What Is Stakeborgdao?
Marginswap coin is a decentralized trading protocol that natively supports spot and cross margin swapping of assets on AMMs like Uniswap and SushiSwap. Using you can trade a wide variety of tokens, much like you already do on existing protocols, but with leverage. Margin trading is possible due to Bond lending, i.e., lenders supply crypto assets to the protocol, which traders borrow for their trades.
Marginswap Coin Storage Key Points
|Coin Name||Marginswap Coin|
|Circulating Supply||6,786,894.00 MFI|
|Source Code||Click Here To View Source Code|
|Explorers||Click Here To View Explorers|
|Twitter Page||Click Here To Visit Twitter Group|
|Whitepaper||Click Here To View|
|Official Project Website||Click Here To Visit Project Website|
Why Choose Margin Swap
Marginswap offers the features of a centralized exchange, aka CEX, on the blockchain. Trade knowing that your funds are under your control.
Marginswap access billions of dollars worth of on-chain liquidity for all your swaps
Liquidity is sourced from multiple decentralized exchanges (DEXs)
No hidden fees. All transactions are verifiable on-chain
Earn MFI for using Marginswap and stake it to receive fees generated by the protocol and participate in governance.
Marginswap DAO governance controls all aspects of the protocol.
The smart contracts have been reviewed by professionals and audited by experts in the crypto space.
What can you do on Marginswap
Marginswap coin is the true heart of DeFi, powering the ecosystem with liquidity. It supports trading, lending, and borrowing for hundreds of crypto assets. So…
Swap hundreds of tokens with up to 5x leverage.
Cross Margin Trading
Leverage is not isolated to a single pair. Trade across multiple assets with ease and earn MFI.
Earn interest and MFI continuously by lending cryptocurrencies to the protocol.
Polygon Support and Incentivising lending
Marginswap are looking forward to supporting Polygon, an EVM compatible chain with a lot of liquidity on the chain’s Sushiswap and native exchange Quickswap. Combined, both DEXes command a total of over $2 Billion worth of liquidity. They will be live on Polygon on the 9th of June with margin trading support for $ETH $WBTC $DAI $USDC $MATIC $USDT $WBTC $LINK $AAVE
About a week after deployment on Polygon, $MFI incentives will be activated for lenders of crypto assets.
Staking and v1.0 on Ethereum
They are finally at the point where they can safely move the platform from the Beta to v1.0! So, the 23rd of June will mark v1.0 and the beginning of staking for $MFI holders.

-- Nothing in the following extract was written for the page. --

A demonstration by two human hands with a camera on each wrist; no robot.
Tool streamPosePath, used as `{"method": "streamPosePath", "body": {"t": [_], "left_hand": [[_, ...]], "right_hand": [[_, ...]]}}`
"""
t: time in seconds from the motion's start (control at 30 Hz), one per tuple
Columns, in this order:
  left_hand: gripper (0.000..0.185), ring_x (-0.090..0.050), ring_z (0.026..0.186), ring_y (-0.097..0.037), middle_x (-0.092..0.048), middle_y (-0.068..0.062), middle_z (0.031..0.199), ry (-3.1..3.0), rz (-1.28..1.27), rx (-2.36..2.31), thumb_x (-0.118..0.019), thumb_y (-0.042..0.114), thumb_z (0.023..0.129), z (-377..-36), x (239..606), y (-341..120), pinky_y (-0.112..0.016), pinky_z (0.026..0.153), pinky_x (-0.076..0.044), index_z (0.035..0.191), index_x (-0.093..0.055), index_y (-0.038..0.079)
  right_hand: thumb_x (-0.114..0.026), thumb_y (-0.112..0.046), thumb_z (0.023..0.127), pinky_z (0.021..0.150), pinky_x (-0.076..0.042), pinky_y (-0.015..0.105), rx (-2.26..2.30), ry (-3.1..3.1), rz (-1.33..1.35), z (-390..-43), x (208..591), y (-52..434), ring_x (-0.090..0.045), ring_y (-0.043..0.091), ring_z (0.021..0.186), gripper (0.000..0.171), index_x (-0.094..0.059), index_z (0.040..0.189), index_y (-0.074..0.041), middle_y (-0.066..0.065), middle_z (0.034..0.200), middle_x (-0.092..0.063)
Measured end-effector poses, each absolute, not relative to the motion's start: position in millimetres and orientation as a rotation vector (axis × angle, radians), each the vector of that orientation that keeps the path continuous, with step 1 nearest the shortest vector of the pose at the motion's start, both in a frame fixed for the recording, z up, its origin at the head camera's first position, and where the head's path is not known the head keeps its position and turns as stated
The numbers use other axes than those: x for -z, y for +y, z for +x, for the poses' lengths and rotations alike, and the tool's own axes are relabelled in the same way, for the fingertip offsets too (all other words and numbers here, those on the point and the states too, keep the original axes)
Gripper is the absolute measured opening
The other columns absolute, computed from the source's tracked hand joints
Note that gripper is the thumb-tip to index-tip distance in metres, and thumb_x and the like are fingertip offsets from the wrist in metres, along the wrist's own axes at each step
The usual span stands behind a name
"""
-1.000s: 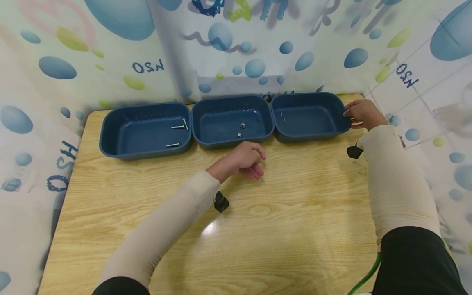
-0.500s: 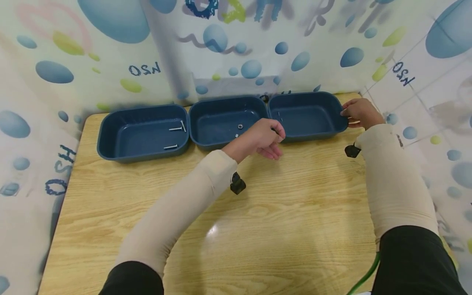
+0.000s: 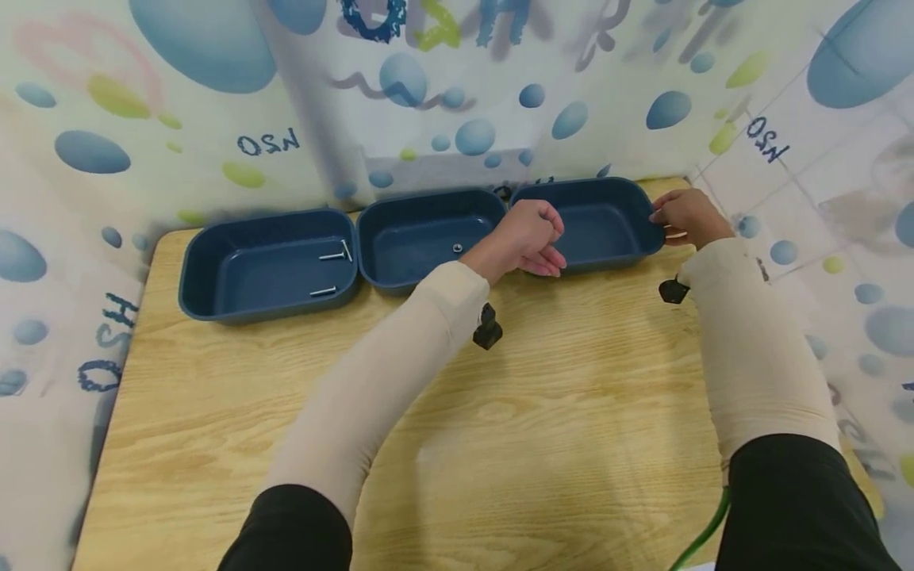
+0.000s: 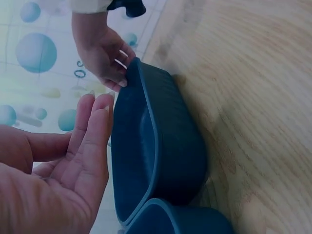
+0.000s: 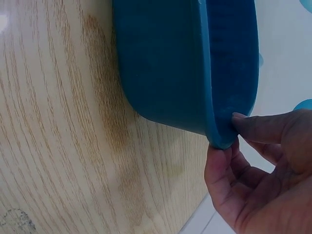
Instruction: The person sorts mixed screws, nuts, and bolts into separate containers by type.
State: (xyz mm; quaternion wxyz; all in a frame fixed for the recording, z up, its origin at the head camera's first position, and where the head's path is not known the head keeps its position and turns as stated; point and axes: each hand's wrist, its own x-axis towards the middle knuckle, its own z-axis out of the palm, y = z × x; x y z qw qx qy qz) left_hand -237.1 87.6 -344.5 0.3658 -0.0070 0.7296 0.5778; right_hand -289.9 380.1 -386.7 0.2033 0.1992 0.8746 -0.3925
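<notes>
My left hand [image 3: 531,238] has moved up from the table to the right bin [image 3: 607,218], fingers loose & holding nothing. My right hand [image 3: 685,218] pinches its rim, so I think I'm set to lift it w/ both.

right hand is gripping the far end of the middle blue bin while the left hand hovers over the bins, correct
Not quite. The right hand grips the far end of the right blue bin, not the middle one; the head view and the right wrist view show this. The left hand does hover over the bins.

Wooden table [image 3: 500,444], light grain. Bearing three dark blue tubs in a row at the far edge: left tub [image 3: 267,266], middle tub [image 3: 428,238], and right tub [image 3: 607,222] between both hands.
</notes>
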Motion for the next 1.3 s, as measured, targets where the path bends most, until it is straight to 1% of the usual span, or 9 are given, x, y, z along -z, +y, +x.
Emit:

Since the Certik audit and Code423n4 competitive audit, the Marginswap protocol has undergone rigorous testing and usage by beta users and they successfully pushed fixes for issues reported by users.
Permissionless Isolate Margin
Marginswap coin trading is commonly offered in one of two different flavors: isolated or cross margin. They launched with a cross margin system, which means that the health of a margin trader’s portfolio is calculated jointly, such that gains in one asset can balance out potential losses in another
MFI distribution plan and liquidity mining event
The token distribution is designed from the get-go to drive adoption of the protocol. That is why the remaining MFI tokens will be distributed to users and early adopters of Marginswap
The Marginswap dev team is pleased to announce the hiring of John Jordan as the protocol’s UI and Web3 Development Lead. An advanced on-chain spot and margin trading protocol for crypto assets, allows traders to trade a wide variety of assets with up to 5x leverage. The new addition to the team John Jordan is a Web3 engineer with a wealth of experience in technical leadership positions.
John led the development of a donation app for Mastercard and you can check out the app here. They also worked at Origin Protocol, leading the development of a calendar-based scheduling system that powered various fractional usage listing types for the blockchain-based marketplace.